Having lived in Dubai for 3 years and claiming to have loved UAE all these years, I still felt ashamed if anyone randomly asked me anything remotely related to fifth largest Emirate of UAE,  Fujairah. I’d simply say I haven’t visited and their jaws would drop in surprise. After several attempts at inquiring or booking a good resort for our Eid holidays getaway, we finally decided to stay in the city and embark on a road trip to Fujairah on the next day of Eid. Since it is also terribly hot outdoors, a staycation can wait for next holidays which hopefully might see better and bearable weather conditions. Hopefully, I suppose!

More than the city, what excited me were 2-3 hours of long drive to Fujairah between the scenic Hajjar mountains and observing the clear cut road fade into unpolished coarse hills. It was time to bring all the stories that I heard and photos I saw on internet sites come alive and appreciate every moment of it. And there is always something appealing about the city surrounded by natural beauty and watching their slow paced life as compared to the harsh reality of the concrete world.

IMG-20140730-WA0118

There are considerable things that might interest a traveler in Fujairah – like visiting forts, mosques, castles, watchtowers, malls and corniches but we had a straight forward plan of stopping over at the Friday market, watching the sun set at Khorfakkan beach and then dining at one of the restaurants in the city because traveling with a toddler while keeping him entertained every second in the car is no small task!

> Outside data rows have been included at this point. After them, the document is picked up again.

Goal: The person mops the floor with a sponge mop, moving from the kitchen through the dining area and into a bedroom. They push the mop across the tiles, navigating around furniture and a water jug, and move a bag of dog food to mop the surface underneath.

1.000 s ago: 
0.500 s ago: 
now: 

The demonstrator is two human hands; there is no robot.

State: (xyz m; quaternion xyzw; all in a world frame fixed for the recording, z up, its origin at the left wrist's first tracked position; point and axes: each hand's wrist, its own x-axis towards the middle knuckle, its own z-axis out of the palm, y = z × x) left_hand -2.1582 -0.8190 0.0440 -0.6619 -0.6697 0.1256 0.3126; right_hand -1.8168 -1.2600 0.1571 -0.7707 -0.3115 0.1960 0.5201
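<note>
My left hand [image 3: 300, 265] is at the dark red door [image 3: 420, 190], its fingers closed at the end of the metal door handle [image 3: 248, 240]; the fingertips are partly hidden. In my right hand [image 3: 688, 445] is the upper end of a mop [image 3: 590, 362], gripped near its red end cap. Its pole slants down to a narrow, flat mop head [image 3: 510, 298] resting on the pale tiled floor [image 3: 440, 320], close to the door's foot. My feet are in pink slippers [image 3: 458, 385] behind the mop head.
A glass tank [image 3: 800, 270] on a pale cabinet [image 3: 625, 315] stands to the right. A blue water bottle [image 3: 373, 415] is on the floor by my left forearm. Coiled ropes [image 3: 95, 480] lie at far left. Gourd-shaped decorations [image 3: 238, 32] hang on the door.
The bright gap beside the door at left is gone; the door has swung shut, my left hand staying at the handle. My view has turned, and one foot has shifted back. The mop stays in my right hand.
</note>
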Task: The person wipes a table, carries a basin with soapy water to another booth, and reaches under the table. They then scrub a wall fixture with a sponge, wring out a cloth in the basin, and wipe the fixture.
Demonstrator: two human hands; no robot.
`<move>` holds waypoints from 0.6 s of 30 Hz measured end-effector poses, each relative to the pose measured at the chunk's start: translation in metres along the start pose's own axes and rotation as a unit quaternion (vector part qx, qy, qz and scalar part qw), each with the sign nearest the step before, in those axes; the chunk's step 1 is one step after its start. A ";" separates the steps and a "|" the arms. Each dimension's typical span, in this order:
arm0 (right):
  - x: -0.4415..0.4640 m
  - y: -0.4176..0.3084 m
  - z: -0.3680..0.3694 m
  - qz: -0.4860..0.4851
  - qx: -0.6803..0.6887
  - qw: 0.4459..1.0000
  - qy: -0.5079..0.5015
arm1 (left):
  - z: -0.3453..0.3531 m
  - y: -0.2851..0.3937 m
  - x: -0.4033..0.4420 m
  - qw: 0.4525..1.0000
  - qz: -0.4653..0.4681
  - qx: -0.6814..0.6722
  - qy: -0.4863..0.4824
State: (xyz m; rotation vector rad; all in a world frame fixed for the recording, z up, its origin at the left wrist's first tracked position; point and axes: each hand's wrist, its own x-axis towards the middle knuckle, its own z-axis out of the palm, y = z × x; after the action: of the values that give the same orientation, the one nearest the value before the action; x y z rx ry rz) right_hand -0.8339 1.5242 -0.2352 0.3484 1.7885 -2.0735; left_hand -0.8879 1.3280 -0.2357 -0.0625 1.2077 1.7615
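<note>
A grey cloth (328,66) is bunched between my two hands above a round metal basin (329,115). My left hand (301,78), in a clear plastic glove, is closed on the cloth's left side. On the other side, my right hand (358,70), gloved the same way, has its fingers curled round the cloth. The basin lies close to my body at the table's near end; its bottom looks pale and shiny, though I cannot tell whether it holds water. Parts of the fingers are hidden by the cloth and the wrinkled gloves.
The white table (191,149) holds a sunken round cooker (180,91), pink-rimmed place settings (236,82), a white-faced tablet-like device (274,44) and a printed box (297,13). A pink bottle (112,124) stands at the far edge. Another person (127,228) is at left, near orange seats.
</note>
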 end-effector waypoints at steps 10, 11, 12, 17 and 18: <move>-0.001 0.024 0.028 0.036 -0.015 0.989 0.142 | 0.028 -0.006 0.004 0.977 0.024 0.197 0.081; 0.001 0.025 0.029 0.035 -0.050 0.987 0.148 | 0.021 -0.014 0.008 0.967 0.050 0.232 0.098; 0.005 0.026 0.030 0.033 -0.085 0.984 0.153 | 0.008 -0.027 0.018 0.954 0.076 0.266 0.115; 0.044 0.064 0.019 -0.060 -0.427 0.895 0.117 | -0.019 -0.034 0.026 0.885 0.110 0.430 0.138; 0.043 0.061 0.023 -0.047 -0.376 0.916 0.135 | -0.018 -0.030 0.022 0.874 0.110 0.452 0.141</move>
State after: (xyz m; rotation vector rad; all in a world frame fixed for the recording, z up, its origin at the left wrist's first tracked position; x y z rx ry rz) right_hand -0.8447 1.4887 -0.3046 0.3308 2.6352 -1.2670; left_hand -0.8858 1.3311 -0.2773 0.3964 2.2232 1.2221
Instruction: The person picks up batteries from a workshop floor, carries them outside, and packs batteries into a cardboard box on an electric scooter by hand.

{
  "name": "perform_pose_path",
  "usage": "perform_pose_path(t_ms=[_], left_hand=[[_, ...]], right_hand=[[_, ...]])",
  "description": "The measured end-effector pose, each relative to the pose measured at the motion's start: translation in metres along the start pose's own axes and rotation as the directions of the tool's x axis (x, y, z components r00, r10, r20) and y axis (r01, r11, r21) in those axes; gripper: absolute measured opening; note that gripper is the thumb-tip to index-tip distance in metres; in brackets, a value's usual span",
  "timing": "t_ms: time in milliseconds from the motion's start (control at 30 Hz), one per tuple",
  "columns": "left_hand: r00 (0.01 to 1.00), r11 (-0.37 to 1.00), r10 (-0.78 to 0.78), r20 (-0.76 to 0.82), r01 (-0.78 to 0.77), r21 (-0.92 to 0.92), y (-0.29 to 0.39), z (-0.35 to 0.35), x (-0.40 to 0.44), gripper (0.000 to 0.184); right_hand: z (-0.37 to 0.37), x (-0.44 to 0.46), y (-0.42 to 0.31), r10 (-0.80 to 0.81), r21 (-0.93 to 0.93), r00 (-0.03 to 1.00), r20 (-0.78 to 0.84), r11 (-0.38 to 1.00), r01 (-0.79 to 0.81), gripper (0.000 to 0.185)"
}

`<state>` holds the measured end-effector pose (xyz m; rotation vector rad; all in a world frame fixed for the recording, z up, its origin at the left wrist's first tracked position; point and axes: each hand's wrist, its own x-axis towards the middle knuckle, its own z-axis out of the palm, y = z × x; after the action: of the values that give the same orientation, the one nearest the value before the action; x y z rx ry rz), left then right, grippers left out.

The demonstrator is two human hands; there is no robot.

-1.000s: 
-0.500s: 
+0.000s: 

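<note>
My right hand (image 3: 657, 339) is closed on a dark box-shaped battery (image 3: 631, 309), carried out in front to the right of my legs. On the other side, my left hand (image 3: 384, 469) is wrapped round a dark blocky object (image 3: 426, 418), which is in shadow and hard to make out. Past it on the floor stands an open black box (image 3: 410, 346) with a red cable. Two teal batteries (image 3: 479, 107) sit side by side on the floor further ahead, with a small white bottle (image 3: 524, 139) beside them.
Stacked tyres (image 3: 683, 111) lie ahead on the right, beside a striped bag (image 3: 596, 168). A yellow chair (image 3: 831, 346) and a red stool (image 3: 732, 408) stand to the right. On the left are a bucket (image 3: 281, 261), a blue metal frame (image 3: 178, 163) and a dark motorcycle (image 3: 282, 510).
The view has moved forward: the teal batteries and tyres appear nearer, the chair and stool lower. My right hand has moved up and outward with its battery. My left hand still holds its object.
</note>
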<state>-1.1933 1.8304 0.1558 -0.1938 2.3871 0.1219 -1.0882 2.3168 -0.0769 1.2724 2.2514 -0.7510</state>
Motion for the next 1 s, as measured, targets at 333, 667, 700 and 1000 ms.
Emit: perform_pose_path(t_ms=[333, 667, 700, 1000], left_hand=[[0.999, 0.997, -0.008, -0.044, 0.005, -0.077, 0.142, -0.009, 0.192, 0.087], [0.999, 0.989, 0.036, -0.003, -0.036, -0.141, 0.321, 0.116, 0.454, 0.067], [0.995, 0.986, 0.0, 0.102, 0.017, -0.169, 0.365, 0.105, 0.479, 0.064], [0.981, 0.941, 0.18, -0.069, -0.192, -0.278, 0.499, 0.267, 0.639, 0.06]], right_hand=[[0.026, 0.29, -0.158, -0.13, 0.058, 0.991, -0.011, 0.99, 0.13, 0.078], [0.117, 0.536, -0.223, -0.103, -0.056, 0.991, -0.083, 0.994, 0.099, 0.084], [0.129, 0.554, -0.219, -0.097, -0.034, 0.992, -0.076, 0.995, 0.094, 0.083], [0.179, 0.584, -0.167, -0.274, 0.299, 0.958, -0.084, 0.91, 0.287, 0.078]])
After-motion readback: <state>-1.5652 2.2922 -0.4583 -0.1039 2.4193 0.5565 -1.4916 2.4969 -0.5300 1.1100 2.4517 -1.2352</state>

Plunging in these kind of long drives after having a baby is very rare which only materialize after heap of thoughts; I don’t remember doing one myself in the city except for traveling to India for our annual vacation. So I knew this road trip got to be super stimulating and exciting. And if you are a water person there are some water sport activities for that adrenaline rush you might long for! We would have loved to stay back for a day but since husband had a working day next day, we had to drive back to Dubai on the same night.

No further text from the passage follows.